Technical Abstract: Several remotely sensed indices have been used to infer crop nitrogen status for the purpose of generating variable rate application maps. Some of these indices could falsely indicate nitrogen stress if there is a decrease in crop cover that is due to other factors such as water stress or pest infestations. The Canopy Chlorophyll Content Index (CCCI) uses reflectance in the near-infrared (NIR) and red spectral regions to compensate for changes in canopy density, while reflectance factors in the far red (720 nm) and NIR reflectance factors detect relative changes in canopy chlorophyll or N content.
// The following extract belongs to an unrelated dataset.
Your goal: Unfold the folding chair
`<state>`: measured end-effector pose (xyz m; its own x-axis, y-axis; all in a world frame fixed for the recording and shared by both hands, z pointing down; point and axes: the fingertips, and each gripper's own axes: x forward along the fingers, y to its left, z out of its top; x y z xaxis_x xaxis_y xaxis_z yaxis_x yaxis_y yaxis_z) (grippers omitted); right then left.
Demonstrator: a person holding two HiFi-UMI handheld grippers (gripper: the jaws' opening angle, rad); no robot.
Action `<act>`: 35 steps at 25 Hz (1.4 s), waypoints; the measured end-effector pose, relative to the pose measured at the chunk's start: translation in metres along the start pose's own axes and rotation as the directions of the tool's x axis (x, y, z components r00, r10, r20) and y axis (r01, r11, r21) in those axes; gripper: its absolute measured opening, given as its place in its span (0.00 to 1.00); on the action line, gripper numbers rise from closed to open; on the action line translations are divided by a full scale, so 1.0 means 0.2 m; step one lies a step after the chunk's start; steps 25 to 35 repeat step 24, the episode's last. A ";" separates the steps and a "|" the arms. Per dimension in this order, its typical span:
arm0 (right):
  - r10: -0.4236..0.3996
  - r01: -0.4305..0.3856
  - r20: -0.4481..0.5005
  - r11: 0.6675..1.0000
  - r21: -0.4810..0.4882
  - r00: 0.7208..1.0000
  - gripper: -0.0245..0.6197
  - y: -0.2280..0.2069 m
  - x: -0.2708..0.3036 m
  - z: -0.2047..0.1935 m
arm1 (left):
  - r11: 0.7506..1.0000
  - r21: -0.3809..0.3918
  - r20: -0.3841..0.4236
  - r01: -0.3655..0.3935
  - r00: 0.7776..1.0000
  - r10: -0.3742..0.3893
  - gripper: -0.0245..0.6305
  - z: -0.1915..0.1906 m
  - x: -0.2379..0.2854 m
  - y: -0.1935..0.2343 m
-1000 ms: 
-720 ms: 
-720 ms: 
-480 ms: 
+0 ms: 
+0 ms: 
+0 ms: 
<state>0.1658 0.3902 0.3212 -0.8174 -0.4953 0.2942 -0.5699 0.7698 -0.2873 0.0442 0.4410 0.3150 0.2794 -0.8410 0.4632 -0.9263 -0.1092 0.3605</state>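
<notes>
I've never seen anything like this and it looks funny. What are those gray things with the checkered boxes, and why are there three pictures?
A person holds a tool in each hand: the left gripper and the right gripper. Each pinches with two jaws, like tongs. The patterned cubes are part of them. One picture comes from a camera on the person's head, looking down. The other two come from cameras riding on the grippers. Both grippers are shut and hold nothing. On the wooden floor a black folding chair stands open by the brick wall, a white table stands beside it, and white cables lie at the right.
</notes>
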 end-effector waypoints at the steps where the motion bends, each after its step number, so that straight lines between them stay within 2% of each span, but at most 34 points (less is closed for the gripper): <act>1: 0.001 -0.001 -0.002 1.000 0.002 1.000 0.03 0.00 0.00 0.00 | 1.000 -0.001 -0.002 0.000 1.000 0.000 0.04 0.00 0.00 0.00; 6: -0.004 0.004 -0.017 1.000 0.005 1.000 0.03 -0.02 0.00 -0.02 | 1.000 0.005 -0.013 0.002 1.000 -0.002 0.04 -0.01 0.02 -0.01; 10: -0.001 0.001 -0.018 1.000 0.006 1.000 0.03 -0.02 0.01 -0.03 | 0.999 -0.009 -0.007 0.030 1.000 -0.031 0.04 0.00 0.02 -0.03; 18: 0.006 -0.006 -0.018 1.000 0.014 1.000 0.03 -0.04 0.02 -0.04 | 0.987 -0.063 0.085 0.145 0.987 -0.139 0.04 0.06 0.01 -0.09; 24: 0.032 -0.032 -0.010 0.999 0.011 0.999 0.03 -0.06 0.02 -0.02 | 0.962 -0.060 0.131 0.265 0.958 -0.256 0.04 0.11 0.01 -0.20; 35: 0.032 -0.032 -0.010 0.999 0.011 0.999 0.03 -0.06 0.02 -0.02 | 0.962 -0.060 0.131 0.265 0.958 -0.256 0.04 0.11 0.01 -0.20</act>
The objective was to evaluate CCCI as an index of nitrogen status for cotton (Gossypium hirsutum L.) grown during 1998 and 1999 at the Maricopa Agricultural Center in south central Arizona. The experiments included treatments of optimum and low levels of nitrogen and irrigation. The CCCI was able to detect the low nitrogen treatments earlier than the normalized difference vegetation index or ratio of NIR to red (RVI). For any given date of measurement, the CCCI consistently provided better estimates (r>0.80) of total leaf N in cotton than did the SPAD chlorophyll readings (using SPAD-502 Chlorophyll Meter) of leaves. Although the CCCI was poorly correlated with cotton leaf N (r = 0.30) across the entire season, the correlation coefficient rose to 0.86 when dates with acute water stress were excluded. Currently the CCCI shows promise for variable rate N management if calibrated on a site- and time-specific basis. Further study is required to determine if a relationship can be formulated that will allow a single calibration relationship to be applied for a majority of the season.